If you’re like most students who are just getting started studying for the GMAT®, you’re investing your time and energy in mastering the content that the GMAT® tests. Whether that material be number properties, linear and quadratic equations, roots and exponents, or probability, you’re learning the fundamental concepts that you must understand in order to earn a good score. In other words, you’re building conceptual knowledge. Those who read my articles regularly know how important it is to build this conceptual knowledge. After all, if you don’t acquire the basic knowledge and skills that are regularly tested, how can you expect to perform well?
Although building conceptual knowledge is very necessary, it’s not always enough to insure a good score. In fact, on a regular basis, I encounter students who appear to know their basic GMAT® material very well, yet still earn low GMAT® scores. Although there are many possible reasons for these low scores, in this article, I’ll discuss one important possibility that is pervasive but is easy to fix: The student despite strong conceptual knowledge lacks procedural and operational knowledge.
There are, it seems to me, three important phases of development, or evolutions, that almost all GMAT® takers should follow:
- Evolution 1: Building Conceptual Knowledge
- Evolution 2: Developing Procedural Knowledge
- Evolution 3: Turning Conceptual and Procedural Knowledge into Operational Knowledge
Building Conceptual Knowledge
During the first evolution, a student must build conceptual knowledge, the mandatory foundation of her development. In this phase, the student spends her time mastering the content and skills necessary to perform well. For example, she might master the concepts of remainder patterns, the difference between a permutation and a combination, least common multiple and greatest common factor word problems, the difference of squares, factorials, and right triangle geometry.

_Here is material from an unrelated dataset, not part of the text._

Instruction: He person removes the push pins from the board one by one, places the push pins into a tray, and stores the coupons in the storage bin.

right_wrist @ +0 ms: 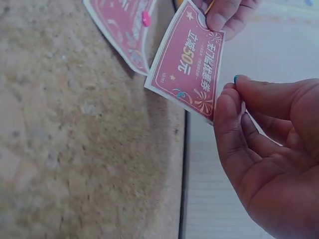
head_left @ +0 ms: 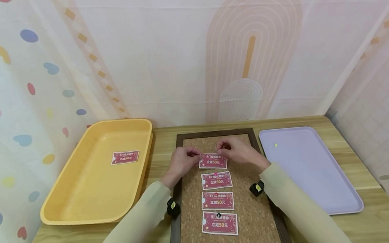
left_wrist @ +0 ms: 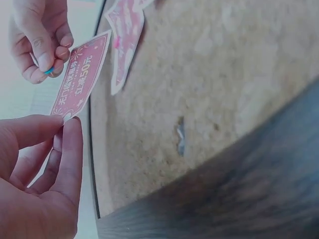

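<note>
My left hand (head_left: 184,162) pinches the left end of a red coupon (head_left: 213,162) between thumb and fingertips, near the top of a framed corkboard (head_left: 257,223). In the left wrist view the coupon tilts away from the cork. Close to its upper right edge, my right hand (head_left: 237,151) pinches a small blue pushpin (right_wrist: 236,78) between thumb and forefinger. Down the board below hang three more coupons in a column: the upper one (head_left: 216,181) and the middle one (head_left: 217,201) bear pinkish-red pins, the lowest (head_left: 219,224) a dark pin.
On the left stands a yellow tray (head_left: 97,190) with one more coupon (head_left: 125,157) inside. To the right lies a shallow lilac tray (head_left: 307,166) holding a yellow-green pushpin (head_left: 276,145). A patterned curtain (head_left: 169,62) hangs behind the wooden table (head_left: 364,182).
</note>
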`<state>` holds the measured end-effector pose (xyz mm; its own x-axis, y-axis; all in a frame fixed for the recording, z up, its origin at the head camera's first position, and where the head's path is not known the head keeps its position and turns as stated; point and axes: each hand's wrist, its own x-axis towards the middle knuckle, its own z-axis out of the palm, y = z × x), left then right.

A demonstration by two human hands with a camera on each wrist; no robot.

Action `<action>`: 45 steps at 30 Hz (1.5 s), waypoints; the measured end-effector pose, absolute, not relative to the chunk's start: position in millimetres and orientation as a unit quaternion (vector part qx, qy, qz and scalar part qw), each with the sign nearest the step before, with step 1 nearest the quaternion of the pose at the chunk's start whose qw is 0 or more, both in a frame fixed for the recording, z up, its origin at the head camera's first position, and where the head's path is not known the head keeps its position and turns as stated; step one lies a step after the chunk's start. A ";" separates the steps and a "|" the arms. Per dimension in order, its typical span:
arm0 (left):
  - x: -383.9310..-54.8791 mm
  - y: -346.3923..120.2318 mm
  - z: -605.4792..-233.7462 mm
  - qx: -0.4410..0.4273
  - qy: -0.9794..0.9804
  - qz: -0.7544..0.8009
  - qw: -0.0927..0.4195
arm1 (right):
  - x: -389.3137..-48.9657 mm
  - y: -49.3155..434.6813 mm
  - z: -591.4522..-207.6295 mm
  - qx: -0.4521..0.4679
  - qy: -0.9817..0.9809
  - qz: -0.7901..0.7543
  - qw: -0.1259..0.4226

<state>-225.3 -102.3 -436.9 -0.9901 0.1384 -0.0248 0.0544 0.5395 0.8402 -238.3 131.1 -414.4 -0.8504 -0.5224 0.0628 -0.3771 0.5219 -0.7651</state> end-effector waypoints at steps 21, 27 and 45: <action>-193.9 -119.7 -403.4 0.045 0.817 0.575 0.025 | -197.7 164.2 -390.1 -0.222 0.862 -0.455 0.025; -186.5 -126.1 -397.0 0.041 0.806 0.591 0.020 | -189.5 174.8 -385.1 -0.212 0.868 -0.449 0.019; -178.0 -166.5 -356.5 0.025 0.797 0.602 -0.050 | -170.9 209.1 -368.5 -0.180 0.880 -0.439 -0.028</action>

In this evolution, her sole focus is on mastering the content.
Developing Procedural Knowledge
She then progresses to evolution two, during which she must build procedural knowledge. Procedural knowledge is the ability to use already learned concepts and skills to solve new problems. In other words, when she gains procedural knowledge, she gains the ability to apply what she has learned to realistic GMAT® practice questions. This phase is all about practice, practice, practice, as the student painstakingly turns conceptual knowledge into procedural knowledge. The more problems she solves, the stronger both her conceptual and her procedural knowledge.

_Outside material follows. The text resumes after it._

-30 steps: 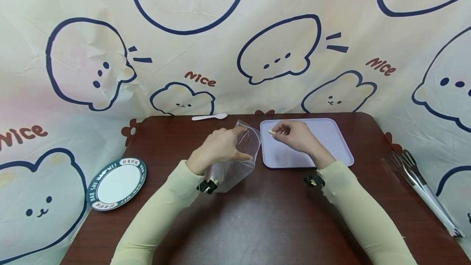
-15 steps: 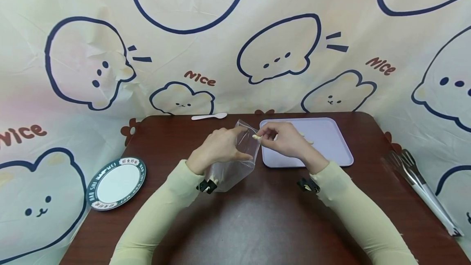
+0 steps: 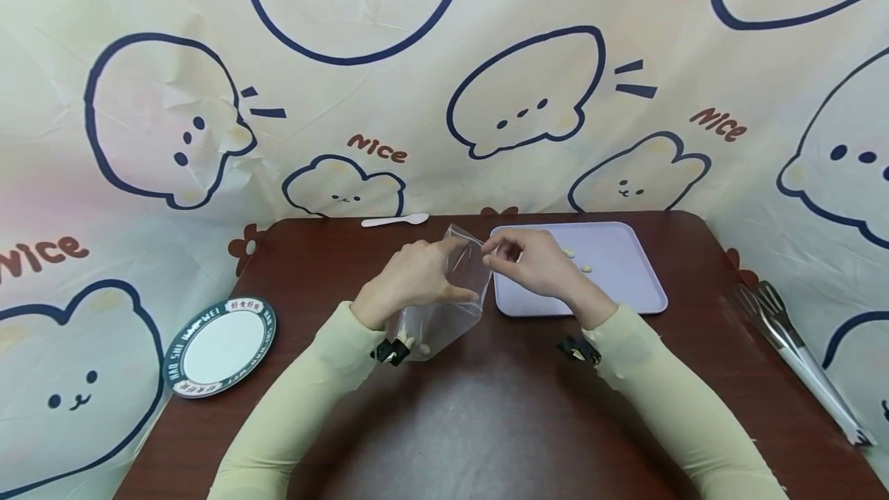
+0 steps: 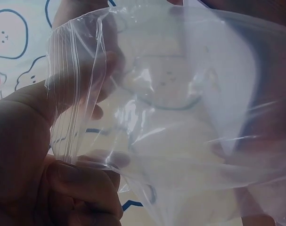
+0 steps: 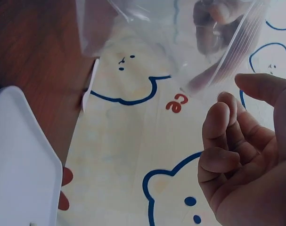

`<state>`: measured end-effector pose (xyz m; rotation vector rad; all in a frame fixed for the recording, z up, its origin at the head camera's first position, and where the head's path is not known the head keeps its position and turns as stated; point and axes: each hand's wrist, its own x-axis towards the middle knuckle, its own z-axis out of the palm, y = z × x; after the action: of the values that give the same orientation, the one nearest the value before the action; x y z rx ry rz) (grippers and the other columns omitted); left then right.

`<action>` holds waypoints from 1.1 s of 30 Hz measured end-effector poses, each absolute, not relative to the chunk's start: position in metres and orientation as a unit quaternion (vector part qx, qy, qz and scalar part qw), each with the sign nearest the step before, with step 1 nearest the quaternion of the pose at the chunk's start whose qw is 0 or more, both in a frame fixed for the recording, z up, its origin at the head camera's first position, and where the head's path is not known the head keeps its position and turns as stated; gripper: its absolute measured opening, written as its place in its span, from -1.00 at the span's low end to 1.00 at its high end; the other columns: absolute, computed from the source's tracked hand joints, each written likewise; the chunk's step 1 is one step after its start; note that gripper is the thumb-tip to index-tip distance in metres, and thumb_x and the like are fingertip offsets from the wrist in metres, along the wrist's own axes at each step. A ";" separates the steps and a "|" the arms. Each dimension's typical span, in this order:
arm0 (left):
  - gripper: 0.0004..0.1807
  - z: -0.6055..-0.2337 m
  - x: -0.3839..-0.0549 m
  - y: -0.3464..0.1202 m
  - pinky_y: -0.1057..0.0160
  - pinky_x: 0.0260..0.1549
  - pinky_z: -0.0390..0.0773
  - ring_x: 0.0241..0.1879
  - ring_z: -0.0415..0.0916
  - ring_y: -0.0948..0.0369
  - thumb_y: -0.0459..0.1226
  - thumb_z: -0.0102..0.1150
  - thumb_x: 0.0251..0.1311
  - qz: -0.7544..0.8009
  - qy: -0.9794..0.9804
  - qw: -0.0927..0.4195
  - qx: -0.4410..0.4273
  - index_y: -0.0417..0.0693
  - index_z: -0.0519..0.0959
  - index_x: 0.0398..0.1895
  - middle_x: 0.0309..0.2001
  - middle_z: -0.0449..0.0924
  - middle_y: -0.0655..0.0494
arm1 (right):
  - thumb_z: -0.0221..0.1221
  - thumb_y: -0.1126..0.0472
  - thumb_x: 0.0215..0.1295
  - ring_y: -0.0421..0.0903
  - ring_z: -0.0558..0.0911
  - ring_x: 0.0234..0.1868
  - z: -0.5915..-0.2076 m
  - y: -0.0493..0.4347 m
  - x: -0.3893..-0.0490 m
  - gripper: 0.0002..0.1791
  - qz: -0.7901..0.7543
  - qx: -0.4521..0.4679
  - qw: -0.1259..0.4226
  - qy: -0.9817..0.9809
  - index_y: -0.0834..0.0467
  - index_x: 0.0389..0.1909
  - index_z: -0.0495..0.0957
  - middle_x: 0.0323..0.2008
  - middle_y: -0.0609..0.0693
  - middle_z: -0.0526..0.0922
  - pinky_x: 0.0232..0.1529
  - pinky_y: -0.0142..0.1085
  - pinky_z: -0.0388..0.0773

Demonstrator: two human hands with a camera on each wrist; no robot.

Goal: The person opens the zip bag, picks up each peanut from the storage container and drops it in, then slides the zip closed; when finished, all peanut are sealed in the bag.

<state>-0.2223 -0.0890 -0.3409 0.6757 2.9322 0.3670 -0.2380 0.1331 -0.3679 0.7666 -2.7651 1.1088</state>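
Observation:
My left hand [image 3: 410, 276] grips a clear zip bag [image 3: 451, 322] by its rim, with the thumb and fingers spread apart and the mouth facing right. Ridged zip lines run along the bag's edge in the left wrist view. At the bottom of the bag lie a few small pale pieces [image 3: 425, 348], too small to name. Beside the bag's mouth is my right hand [image 3: 538, 261]. In the right wrist view its thumb and fingertips stand apart, with nothing between them. Behind that hand, the pale lilac tray [image 3: 635, 292] carries a few more pale yellow pieces [image 3: 586, 269].
A white plastic spoon [image 3: 396, 220] lies at the table's back edge. The green-rimmed plate [image 3: 221, 346] sits at the left edge, and metal tongs [image 3: 799, 357] lie along the right edge. A printed cloth hangs behind the brown table [image 3: 500, 423].
My right hand has moved left from over the tray to the bag's mouth and let go of a pale piece. One more piece shows at the bag's bottom. My left hand stays put.

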 end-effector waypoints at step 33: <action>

By building procedural knowledge, she’s bypassing an age-old flaw in the way in which students often study for math. Too many students look at a problem and tell themselves that they can solve it and then don’t follow through and actually do the work because they recognize the concepts involved in solving it. Come test day, they discover that the problem is not that easy to solve after all. I see this happening with GMAT® students time and again. A useful analogy can be found in running. Imagine having a good deal of knowledge about running that you acquired by extensive reading: everything from biomechanics and kinesiology to running shoes, recovery supplements and pacing strategies. Now, imagine getting up tomorrow morning and going out for a brisk 14-mile run without ever having worked your way up through shorter runs. How’s that 14-miler going to feel?
Back to the GMAT®… By solving many GMAT® questions, and thus by turning conceptual knowledge into procedural knowledge, you’re helping to ensure that you’re proficient in problem solving. How many of you have had the feeling that you knew you could solve the problem with just a little nudge in the right direction, or just a little more time, or just a slight clarification in the wording? If you’ve experienced these feelings before, you likely had reasonably strong conceptual knowledge but relatively weak procedural knowledge.
Turning Conceptual and Procedural Knowledge into Operational Knowledge
In evolution three, the student builds operational knowledge. Operational knowledge is the ability to use conceptual and procedural knowledge in an actual high-stakes situation such as the GMAT®. In this final phrase of training, the student makes her final preparations to battle the test.
During this evolution, the student takes many GMAT® practice tests under realistic conditions. She notes her feelings, emotions, timing, strengths, and weaknesses while taking the tests. With each subsequent test, her goal is to improve some or all of the flaws she discovered in taking prior tests.
Evolution three is crucial because it allows our brains to prepare for the fight. Just as we had to train our brains to learn the concepts and to learn the procedures, we must also train our brains to perform well under test day conditions. That is, evolution three prepares us for the real deal, and, make no mistake about it, there is a significant difference between the real deal and the practice leading up to it. Think about how boxers prepare. After they have learned the skills and techniques that all boxers must know (conceptual knowledge) and after they have put this knowledge to use by actually training (procedural knowledge), they must begin a sparring regimen, during which they actually get in the ring and fight other boxers. During this phase of training, they are preparing their bodies and minds for the big event. The GMAT® isn’t much different…
GMAT® students often go astray because they don’t devote enough time to evolution three – they don’t build operational knowledge. I often see students who know the GMAT® material really well and who have properly practiced with many GMAT® problems, but they come up with an actual GMAT® score that is much lower than the range of scores their abilities would indicate. When working with these students to help them increase their scores, I ensure that they spend a proper amount of time in evolution three; I ensure that they build their operational knowledge. Once these students build their operational knowledge, their test scores tend to rise significantly.
In summary, there are three key phases of GMAT® preparation:
- Building Conceptual Knowledge
- Developing Procedural Knowledge
- Turning Conceptual and Procedural Knowledge into Operational Knowledge.
To set up a strategic GMAT® study plan that allows for the systematic construction of conceptual, procedural, and operational knowledge, divide the number of months you plan to study for the GMAT® by three. During the first third spend 75% of your time building conceptual knowledge and 25% building procedural knowledge. During the second third, spend 75% of your time building more procedural knowledge and 25% building operational knowledge. During the final third, spend 50% of your time building operational knowledge and 50% building conceptual and procedural knowledge. Your goal is to (1) know and understand all of the material tested, (2) be able to readily apply your knowledge to realistic practice GMAT® questions, (3) be cool, calm, and confident come test day because you know your stuff, you can apply your stuff, and you’ve taken enough practice tests to make test day just a day like any other.